Retype the whole listing, character for character.

■ **DATA SEGMENT**
....

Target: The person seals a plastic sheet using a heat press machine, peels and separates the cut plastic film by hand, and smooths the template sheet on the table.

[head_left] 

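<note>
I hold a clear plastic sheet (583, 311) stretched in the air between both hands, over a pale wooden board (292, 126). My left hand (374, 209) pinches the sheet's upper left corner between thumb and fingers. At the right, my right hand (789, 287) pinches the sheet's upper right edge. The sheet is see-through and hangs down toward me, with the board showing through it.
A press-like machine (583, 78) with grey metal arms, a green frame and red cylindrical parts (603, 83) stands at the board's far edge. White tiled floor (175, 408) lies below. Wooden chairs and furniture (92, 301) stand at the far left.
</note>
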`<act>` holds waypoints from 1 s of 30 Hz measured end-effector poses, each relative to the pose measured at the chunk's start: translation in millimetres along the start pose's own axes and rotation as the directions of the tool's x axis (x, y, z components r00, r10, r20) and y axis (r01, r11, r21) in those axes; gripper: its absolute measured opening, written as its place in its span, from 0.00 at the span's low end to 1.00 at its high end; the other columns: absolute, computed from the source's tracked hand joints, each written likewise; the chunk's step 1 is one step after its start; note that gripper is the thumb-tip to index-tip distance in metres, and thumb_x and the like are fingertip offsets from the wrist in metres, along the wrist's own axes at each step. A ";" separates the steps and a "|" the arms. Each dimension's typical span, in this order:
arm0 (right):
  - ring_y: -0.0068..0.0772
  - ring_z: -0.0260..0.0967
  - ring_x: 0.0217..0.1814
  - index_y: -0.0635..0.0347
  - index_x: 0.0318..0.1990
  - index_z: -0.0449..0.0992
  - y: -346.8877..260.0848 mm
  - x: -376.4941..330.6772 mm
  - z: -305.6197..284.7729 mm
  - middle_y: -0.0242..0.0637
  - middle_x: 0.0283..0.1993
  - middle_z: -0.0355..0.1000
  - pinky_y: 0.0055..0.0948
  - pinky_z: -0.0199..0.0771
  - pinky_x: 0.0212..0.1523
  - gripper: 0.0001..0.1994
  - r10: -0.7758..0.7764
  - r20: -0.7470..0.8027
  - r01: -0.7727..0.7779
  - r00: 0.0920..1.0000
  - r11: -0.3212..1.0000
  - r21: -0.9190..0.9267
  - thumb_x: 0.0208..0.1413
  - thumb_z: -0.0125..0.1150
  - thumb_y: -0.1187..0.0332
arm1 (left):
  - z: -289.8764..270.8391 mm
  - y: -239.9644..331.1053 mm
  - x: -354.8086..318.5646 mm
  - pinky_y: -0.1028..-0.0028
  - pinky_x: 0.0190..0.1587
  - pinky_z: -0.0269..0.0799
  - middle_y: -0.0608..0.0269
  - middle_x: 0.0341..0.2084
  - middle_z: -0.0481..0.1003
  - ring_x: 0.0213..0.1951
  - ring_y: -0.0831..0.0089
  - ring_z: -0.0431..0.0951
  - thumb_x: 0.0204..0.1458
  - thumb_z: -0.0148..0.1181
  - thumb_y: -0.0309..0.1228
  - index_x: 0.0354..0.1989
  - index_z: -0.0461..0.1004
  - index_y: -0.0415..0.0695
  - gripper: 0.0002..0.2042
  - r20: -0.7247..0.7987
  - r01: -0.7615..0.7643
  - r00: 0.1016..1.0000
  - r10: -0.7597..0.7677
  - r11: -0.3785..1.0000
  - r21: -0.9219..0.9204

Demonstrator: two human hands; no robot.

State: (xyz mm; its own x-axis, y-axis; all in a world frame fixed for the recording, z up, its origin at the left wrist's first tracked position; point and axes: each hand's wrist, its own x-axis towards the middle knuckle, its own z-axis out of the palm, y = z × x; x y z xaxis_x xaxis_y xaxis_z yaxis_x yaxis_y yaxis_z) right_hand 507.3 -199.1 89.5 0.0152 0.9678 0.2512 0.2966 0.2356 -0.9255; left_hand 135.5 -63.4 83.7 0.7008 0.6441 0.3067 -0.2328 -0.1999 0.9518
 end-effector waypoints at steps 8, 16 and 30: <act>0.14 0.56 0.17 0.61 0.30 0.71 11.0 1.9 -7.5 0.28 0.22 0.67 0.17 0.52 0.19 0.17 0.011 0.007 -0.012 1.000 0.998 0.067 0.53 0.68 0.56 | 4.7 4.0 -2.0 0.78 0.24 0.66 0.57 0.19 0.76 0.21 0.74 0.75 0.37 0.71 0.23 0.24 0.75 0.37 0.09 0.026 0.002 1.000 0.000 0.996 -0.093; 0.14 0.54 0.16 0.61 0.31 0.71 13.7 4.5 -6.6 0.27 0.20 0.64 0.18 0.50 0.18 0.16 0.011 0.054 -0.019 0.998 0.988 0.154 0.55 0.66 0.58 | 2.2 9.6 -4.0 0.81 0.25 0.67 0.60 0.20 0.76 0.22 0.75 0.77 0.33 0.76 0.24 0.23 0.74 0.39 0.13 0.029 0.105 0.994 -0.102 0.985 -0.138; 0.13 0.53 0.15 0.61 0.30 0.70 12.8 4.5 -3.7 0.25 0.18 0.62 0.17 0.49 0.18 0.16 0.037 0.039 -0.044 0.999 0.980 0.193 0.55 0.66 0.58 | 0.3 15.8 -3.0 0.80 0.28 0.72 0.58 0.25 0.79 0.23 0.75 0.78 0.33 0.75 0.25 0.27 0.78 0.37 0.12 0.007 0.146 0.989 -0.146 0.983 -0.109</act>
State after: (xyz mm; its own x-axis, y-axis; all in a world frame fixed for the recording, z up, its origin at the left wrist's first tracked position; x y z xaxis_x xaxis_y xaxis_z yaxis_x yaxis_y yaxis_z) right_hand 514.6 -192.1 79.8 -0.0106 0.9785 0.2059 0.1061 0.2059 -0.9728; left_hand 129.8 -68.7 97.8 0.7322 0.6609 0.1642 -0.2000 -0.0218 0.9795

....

■ **REPLY**
Target: The person seals a plastic sheet using a heat press machine, peels and separates the cut plastic film by hand, and smooths the template sheet on the table.

[head_left] 

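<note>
I hold a clear plastic sheet (583, 311) stretched in the air between both hands, over a pale wooden board (292, 126). My left hand (374, 209) pinches the sheet's upper left corner between thumb and fingers. At the right, my right hand (789, 287) pinches the sheet's upper right edge. The sheet is see-through and hangs down toward me, with the board showing through it.
A press-like machine (583, 78) with grey metal arms, a green frame and red cylindrical parts (603, 83) stands at the board's far edge. White tiled floor (175, 408) lies below. Wooden chairs and furniture (92, 301) stand at the far left.
</note>
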`<act>` holds waypoints from 1 s of 30 Hz measured end-effector poses, each relative to the pose measured at the chunk's start: translation in millimetres along the start pose's own axes and rotation as the directions of the tool's x axis (x, y, z components r00, r10, r20) and y axis (r01, r11, r21) in those axes; gripper: its absolute measured opening, written as its place in its span, from 0.00 at the span's low end to 1.00 at its high end; the other columns: absolute, computed from the source's tracked hand joints, each written likewise; the chunk's step 1 is one step after its start; note that gripper is the thumb-tip to index-tip distance in metres, and thumb_x and the like are fingertip offsets from the wrist in metres, along the wrist's own axes at each step. A ";" separates the steps and a "|" the arms. Each dimension's typical span, in this order:
arm0 (right):
  - ring_y: -0.0068..0.0772
  - ring_z: -0.0260..0.0967
  - ring_x: 0.0217..0.1814
  - index_y: -0.0635..0.0347
  - index_x: 0.0318..0.1990
  - index_z: -0.0449..0.0992
  - y: -346.8877..260.0848 mm
  - x: -376.4941..330.6772 mm
  - z: -305.6197..284.7729 mm
  - middle_y: -0.0242..0.0637
  - middle_x: 0.0283..0.1993
  - middle_z: -0.0355..0.1000
  - pinky_y: 0.0055..0.0948
  - pinky_z: -0.0199..0.0771
  - pinky_x: 0.0212..0.1523
  - gripper: 0.0001..0.1994
  - r10: -0.7758..0.7764
  - r20: -0.7470..0.8027
  - r01: -0.7727..0.7779
  - r00: 0.0920..1.0000
  - r11: -0.3212..1.0000
  - r21: -0.9190..0.9267
  - thumb_x: 0.0208..0.1413
  - thumb_z: -0.0125..0.1150
  - thumb_y: -0.1187..0.0332
arm1 (left):
  - z: -289.8764..270.8391 mm
  - y: -239.9644..331.1053 mm
  - x: -354.8086..318.5646 mm
  - pinky_y: -0.1028..-0.0028
  - pinky_x: 0.0190..0.1587
  - pinky_z: -0.0269..0.0799
  - middle_y: -0.0608..0.0269
  - middle_x: 0.0341..0.2084
  - middle_z: -0.0481..0.1003
  - ring_x: 0.0213..0.1951
  - ring_y: -0.0831..0.0089
  - ring_z: -0.0431..0.0951
  - thumb_x: 0.0204..0.1458
  - thumb_z: -0.0148..0.1181
  - thumb_y: -0.0309..0.1228
  - index_x: 0.0354..0.1989
  - index_z: -0.0461..0.1004
  - index_y: -0.0415..0.0695
  - gripper: 0.0002..0.2042
  - r20: -0.7247..0.7987
  - r01: -0.7615..0.7643
  - r00: 0.1016..1.0000
  - r10: -0.7597..0.7677
  - r11: -0.3785..1.0000
  - r21: -0.9219..0.9204

Demonstrator: two human hands; no robot.

State: (xyz mm; its own x-axis, y-axis; all in a world frame fixed for the recording, z up, its origin at the left wrist's first tracked position; point and axes: each hand's wrist, its own x-axis towards the middle knuckle, its own z-axis out of the palm, y = z × x; x y z xaxis_x xaxis_y xaxis_z yaxis_x yaxis_y yaxis_z) right_hand 507.3 -199.1 89.5 0.0152 0.9678 0.2512 0.2966 0.2356 -0.9255; left_hand 135.5 -63.4 83.7 0.7008 0.6441 0.3067 -0.2328 -0.1999 0.9518
 end-effector waypoints at steps 8, 16 and 30: <act>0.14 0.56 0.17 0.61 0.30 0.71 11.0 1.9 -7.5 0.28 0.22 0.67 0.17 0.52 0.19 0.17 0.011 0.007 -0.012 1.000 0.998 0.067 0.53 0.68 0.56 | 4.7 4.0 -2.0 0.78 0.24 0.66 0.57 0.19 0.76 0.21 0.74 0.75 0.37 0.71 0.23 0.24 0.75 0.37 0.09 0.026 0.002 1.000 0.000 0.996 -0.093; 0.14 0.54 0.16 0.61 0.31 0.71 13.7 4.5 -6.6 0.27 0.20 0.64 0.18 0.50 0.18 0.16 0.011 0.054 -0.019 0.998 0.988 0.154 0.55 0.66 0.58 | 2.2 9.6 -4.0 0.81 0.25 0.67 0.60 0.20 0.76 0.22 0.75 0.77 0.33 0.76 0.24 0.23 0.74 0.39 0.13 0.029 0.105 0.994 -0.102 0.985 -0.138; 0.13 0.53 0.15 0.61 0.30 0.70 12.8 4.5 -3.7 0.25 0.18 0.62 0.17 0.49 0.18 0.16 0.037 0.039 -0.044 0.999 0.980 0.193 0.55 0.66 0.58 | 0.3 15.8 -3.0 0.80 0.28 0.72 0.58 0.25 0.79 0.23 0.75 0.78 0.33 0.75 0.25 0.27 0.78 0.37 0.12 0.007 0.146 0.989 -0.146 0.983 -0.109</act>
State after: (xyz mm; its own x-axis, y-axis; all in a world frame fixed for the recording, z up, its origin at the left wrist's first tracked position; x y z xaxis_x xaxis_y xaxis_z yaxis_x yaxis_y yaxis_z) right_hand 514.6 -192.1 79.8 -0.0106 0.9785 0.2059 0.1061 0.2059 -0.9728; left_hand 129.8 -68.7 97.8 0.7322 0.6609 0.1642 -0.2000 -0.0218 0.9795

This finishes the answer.